■ WHAT THE TASK REQUIRES: Filter by the string "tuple": return the lines of the material that contain it.

■ EXTRACTED MATERIAL:
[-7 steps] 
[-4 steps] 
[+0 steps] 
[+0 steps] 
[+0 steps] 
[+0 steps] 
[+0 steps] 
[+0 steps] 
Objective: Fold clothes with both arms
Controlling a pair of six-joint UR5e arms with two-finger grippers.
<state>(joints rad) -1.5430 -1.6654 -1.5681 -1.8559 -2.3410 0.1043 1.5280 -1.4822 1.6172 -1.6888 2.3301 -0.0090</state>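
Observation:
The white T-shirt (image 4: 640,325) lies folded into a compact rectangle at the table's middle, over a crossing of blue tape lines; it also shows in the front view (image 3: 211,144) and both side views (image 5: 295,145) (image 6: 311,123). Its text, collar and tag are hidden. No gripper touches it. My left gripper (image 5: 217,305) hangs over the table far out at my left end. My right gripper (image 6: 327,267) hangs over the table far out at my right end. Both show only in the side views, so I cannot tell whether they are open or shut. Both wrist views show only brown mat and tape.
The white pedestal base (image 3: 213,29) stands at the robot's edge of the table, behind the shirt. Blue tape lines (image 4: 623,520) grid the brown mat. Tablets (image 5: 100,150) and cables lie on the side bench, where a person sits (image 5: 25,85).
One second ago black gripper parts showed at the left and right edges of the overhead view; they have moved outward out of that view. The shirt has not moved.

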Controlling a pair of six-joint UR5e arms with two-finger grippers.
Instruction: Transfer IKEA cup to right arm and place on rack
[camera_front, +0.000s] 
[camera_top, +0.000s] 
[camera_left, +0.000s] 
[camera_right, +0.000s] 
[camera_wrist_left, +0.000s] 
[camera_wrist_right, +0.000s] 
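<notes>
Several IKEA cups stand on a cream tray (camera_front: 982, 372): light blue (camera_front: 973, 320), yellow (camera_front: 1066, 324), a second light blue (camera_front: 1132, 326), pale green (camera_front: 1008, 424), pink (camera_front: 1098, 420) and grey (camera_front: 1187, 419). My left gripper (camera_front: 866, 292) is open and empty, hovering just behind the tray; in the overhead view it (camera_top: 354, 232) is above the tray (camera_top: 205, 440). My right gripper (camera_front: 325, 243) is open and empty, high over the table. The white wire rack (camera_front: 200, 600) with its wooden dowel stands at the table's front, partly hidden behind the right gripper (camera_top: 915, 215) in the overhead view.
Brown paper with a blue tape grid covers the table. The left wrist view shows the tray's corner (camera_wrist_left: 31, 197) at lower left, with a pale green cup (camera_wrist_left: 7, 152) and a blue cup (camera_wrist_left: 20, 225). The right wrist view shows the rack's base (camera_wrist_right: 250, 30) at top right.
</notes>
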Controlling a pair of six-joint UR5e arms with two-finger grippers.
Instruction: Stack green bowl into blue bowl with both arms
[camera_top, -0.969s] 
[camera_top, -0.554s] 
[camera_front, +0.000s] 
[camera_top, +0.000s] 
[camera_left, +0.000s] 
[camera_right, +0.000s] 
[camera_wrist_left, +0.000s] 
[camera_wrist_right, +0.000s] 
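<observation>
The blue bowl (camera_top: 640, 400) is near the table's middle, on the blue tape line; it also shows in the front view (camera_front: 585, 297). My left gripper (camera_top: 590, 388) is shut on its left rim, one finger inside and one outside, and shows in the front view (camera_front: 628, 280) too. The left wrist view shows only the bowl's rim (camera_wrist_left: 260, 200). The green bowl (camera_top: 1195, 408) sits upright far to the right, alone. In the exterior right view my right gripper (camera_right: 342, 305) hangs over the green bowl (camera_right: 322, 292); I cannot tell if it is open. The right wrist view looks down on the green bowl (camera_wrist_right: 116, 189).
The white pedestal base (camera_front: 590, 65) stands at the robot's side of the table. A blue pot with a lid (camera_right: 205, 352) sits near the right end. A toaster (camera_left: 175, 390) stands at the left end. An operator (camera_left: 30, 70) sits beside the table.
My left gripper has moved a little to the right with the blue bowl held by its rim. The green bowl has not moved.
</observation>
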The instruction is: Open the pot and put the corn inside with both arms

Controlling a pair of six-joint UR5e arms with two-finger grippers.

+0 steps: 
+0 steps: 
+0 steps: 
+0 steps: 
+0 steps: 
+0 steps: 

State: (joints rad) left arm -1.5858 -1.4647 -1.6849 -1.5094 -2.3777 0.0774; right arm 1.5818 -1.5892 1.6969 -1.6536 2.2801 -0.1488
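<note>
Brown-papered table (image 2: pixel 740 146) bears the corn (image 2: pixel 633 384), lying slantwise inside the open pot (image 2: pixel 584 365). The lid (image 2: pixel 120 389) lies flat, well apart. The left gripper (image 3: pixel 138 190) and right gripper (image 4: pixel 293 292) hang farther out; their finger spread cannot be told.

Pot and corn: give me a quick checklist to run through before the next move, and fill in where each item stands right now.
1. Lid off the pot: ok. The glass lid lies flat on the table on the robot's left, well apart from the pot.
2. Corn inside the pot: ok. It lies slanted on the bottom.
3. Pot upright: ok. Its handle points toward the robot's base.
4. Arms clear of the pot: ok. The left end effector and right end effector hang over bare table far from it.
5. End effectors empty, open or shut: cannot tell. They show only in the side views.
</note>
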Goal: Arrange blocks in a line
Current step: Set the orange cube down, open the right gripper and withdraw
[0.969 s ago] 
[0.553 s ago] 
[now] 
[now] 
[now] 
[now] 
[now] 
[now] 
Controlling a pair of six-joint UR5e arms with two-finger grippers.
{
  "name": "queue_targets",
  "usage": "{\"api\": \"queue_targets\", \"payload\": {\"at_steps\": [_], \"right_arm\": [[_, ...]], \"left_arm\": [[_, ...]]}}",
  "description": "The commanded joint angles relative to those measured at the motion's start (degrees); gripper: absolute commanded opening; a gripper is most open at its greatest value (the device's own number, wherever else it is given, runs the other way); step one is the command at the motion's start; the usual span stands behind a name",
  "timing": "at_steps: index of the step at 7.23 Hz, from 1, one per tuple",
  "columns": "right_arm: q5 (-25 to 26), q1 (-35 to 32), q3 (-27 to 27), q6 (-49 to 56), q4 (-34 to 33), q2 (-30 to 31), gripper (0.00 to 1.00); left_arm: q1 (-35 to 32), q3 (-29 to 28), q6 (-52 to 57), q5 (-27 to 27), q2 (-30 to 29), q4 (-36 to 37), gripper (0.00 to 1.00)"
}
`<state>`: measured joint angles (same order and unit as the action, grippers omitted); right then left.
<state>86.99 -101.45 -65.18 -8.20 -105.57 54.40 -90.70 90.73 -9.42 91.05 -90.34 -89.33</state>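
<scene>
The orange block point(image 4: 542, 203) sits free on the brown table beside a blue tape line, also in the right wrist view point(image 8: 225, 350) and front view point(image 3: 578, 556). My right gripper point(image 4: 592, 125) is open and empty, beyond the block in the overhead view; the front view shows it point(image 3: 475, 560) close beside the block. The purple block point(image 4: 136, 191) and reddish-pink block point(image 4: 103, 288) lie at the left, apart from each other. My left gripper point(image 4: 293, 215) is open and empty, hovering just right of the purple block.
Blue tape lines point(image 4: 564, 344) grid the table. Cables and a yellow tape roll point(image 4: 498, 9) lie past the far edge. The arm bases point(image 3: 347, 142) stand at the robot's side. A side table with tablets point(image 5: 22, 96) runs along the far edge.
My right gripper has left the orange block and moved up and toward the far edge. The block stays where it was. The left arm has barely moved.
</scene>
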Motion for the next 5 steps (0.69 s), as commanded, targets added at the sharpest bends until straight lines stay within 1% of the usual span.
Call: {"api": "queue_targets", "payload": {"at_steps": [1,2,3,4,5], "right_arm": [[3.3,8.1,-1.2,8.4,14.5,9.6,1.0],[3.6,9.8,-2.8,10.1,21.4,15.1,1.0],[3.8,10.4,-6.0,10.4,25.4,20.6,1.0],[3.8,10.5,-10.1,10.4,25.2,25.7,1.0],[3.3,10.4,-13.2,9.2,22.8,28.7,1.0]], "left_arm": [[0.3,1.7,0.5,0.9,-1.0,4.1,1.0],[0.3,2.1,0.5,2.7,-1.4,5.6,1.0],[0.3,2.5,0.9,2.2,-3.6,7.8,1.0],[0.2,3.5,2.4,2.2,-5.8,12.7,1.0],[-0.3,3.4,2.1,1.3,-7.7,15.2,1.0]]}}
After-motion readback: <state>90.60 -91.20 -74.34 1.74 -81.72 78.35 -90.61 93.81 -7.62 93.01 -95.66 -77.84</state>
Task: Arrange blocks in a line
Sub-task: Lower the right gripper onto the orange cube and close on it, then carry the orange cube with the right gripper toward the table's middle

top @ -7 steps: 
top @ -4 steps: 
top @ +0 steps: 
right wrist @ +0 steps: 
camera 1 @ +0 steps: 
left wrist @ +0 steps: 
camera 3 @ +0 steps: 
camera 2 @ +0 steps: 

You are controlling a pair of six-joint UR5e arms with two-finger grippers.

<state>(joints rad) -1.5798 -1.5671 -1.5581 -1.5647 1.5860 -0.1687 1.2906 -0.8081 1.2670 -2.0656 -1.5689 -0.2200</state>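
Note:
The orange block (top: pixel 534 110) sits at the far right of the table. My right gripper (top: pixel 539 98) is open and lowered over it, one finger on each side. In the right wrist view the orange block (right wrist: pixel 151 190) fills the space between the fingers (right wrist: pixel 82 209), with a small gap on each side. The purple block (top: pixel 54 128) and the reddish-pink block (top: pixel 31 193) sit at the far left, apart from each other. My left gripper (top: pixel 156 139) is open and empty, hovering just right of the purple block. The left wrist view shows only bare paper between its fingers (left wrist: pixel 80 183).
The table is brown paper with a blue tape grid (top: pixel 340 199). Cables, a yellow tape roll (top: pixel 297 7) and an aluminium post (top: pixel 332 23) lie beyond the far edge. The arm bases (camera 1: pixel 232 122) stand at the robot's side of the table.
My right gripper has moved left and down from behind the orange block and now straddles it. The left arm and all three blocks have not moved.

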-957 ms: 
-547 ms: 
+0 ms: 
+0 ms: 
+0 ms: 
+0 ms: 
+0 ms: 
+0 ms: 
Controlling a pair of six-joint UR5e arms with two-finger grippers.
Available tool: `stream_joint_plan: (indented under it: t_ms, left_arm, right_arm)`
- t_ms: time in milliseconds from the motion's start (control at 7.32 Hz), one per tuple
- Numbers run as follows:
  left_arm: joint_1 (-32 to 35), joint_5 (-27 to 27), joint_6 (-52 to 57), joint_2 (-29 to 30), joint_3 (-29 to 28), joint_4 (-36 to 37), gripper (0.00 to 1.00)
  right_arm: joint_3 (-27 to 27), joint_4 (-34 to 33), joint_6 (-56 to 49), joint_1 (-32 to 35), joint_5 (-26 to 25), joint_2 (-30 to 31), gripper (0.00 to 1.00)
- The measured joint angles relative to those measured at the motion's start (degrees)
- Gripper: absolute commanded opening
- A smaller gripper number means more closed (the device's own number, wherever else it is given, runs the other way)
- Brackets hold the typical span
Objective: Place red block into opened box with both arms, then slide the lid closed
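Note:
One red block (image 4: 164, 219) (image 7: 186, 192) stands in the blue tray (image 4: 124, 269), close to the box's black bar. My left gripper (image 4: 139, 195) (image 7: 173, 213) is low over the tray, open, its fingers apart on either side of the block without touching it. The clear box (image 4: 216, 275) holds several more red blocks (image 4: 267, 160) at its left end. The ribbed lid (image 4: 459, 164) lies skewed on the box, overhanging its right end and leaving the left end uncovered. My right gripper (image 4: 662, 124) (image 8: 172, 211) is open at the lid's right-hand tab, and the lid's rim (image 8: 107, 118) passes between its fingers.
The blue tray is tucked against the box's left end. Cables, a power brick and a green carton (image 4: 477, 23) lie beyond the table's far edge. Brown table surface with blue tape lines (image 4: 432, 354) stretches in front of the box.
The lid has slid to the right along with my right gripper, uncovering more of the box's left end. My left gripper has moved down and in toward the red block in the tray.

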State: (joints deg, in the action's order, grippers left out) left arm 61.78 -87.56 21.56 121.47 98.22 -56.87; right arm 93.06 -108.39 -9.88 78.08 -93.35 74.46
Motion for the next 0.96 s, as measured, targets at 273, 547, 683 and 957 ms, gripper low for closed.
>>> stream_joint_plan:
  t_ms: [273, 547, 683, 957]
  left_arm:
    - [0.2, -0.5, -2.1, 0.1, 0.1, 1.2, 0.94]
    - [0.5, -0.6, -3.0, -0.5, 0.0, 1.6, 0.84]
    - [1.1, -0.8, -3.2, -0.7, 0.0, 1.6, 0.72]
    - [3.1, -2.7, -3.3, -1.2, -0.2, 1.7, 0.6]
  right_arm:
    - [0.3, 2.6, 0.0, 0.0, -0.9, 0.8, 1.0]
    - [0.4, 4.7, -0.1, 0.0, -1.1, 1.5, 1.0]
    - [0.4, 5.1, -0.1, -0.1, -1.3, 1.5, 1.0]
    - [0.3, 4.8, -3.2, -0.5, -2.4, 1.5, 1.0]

■ ANSWER TO THE PROBLEM:
  "timing": "at_steps: index of the step at 7.23 Hz, from 1, one per tuple",
- t_ms: time in milliseconds from the motion's start (control at 7.32 Hz), one per tuple

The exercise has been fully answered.